13 December 2010: Tea is Tanzania’s fifth largest export crop, and the livelihood of many small scale farmers depends on it. Currently, most tea production in the country, especially small scale production, depends fully on rainfall. However, Tanzania, like many other African countries, suffers from land degradation and is vulnerable to climatic variability and frequent droughts. An IAEA technical cooperation project, ‘Enhancing the Productivity of High Value Crops and Income Generation with Small Scale Irrigation Technologies’ (RAF/5/058), is being carried out in cooperation with the Tea Research Institute of Tanzania (TRIT), at the Igoda Model Team Farm. This regional project involving 19 African countries aims to develop and pilot test appropriate irrigation systems, with the goal of enabling small scale farmers to increase the yield and quality of high value crops. Using isotopic and nuclear techniques, the project will increase resource use efficiency, contributing to enhanced food security, improvements in farmer livelihoods and environmental sustainability. The project also contributes to climate change mitigation and adaptation.
Under the project, water is applied straight to the roots of the plant via drip irrigation, targeting it to where and when crops need it most. It enhances water use efficiency - i.e. “more crop per drop” - while minimizing unnecessary losses through soil evaporation. The studies carried out so far showed that drip irrigation increases yield while saves irrigation water by up to 30% compared to sprinkler irrigation. The project has generated tremendous interest from smallholder farmers who are eager to adopt the technology. A Farmers Field Day to further create awareness and enhance technology transfer to local smallholder tea growers/farmers will be held this month.

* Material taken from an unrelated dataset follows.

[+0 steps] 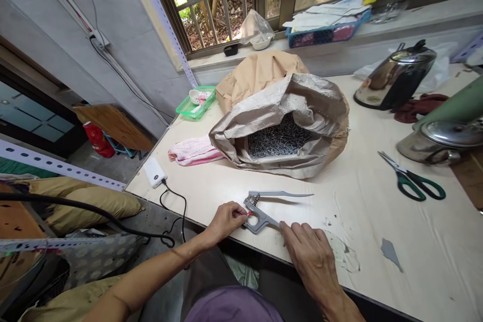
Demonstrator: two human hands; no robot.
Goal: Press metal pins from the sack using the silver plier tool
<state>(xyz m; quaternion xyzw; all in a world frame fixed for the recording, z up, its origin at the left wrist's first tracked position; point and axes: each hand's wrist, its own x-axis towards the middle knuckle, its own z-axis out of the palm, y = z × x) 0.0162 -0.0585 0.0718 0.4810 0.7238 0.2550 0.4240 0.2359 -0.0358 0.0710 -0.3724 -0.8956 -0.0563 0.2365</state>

The Igoda Model Tea Farm was visited this July by the Honourable Tim Clarke, UK High Commissioner and Ambassador of the European Commission to the United Republic of Tanzania. Ambassador Clarke was launching a tree planting campaign at the tea farm to offset greenhouse gas (GHG) emissions from Umoja House building in Dar es Salaam and enhance resource use efficiency (RUE). Resource use efficiency includes management practices that enhance the efficient use and conservation of topsoil, fertilizers, irrigation and rainwater. The latter is an important aspect of the Agency’s work on sustainable soil and water management, whereby isotopic and nuclear techniques are used to quantify the resource use efficiency and movement of water and nutrients in farm lands; to track sources and sinks of GHG in agriculture and to assess the extent of GHG emissions and soil carbon sequestration, which is the capture of atmospheric carbon dioxide into plants and eventually into soils.
During their visit to Igoda Model Tea Farm, Ambassador Clarke and his wife were briefed by the TRIT Executive Director, Prof Bruno John Ndunguru, on the development and achievements of the irrigation project.